— Task brief —
Restate the listing below line for line and word for word, without the pictures.

— Data segment —
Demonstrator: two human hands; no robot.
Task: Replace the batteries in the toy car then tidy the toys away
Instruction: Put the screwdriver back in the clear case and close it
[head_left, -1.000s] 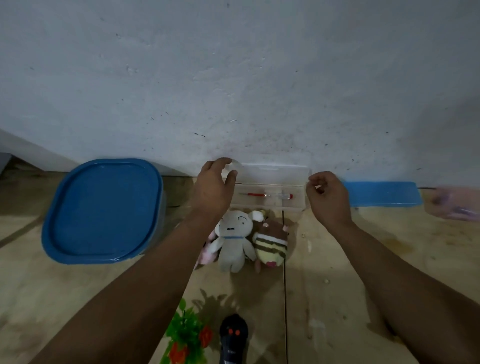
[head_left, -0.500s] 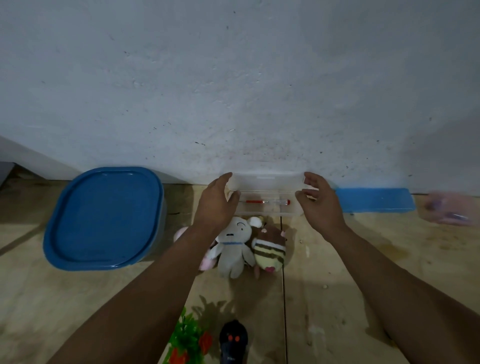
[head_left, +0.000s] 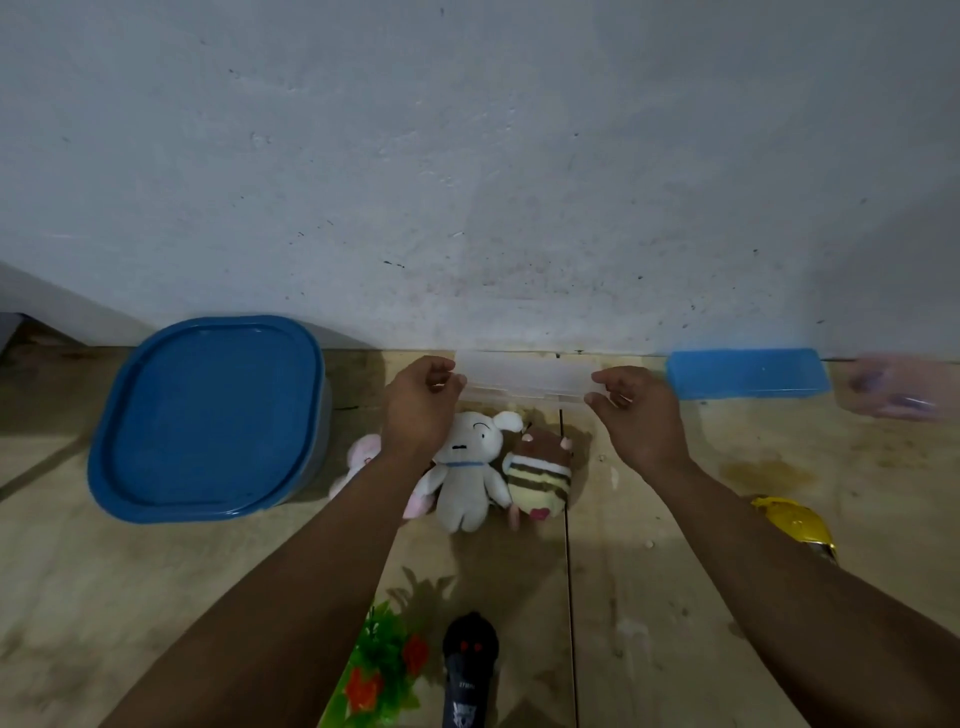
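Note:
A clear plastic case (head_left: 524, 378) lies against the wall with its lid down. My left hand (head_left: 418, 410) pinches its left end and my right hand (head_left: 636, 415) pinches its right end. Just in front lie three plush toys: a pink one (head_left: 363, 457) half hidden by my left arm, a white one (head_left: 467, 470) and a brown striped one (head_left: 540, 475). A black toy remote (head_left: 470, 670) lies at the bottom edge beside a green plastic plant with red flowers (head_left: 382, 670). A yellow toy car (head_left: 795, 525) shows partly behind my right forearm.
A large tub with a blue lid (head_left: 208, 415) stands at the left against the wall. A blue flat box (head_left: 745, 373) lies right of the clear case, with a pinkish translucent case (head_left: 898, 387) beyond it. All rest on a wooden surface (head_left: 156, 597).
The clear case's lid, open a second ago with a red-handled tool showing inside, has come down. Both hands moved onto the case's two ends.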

— Answer to this problem —
Demonstrator: two human hands; no robot.
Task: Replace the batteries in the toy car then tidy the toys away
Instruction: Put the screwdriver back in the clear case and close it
[head_left, -1.000s] 
[head_left, -0.500s] 
[head_left, +0.000s] 
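Note:
A clear plastic case (head_left: 524, 378) lies against the wall with its lid down. My left hand (head_left: 418, 410) pinches its left end and my right hand (head_left: 636, 415) pinches its right end. Just in front lie three plush toys: a pink one (head_left: 363, 457) half hidden by my left arm, a white one (head_left: 467, 470) and a brown striped one (head_left: 540, 475). A black toy remote (head_left: 470, 670) lies at the bottom edge beside a green plastic plant with red flowers (head_left: 382, 670). A yellow toy car (head_left: 795, 525) shows partly behind my right forearm.
A large tub with a blue lid (head_left: 208, 415) stands at the left against the wall. A blue flat box (head_left: 745, 373) lies right of the clear case, with a pinkish translucent case (head_left: 898, 387) beyond it. All rest on a wooden surface (head_left: 156, 597).
The clear case's lid, open a second ago with a red-handled tool showing inside, has come down. Both hands moved onto the case's two ends.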

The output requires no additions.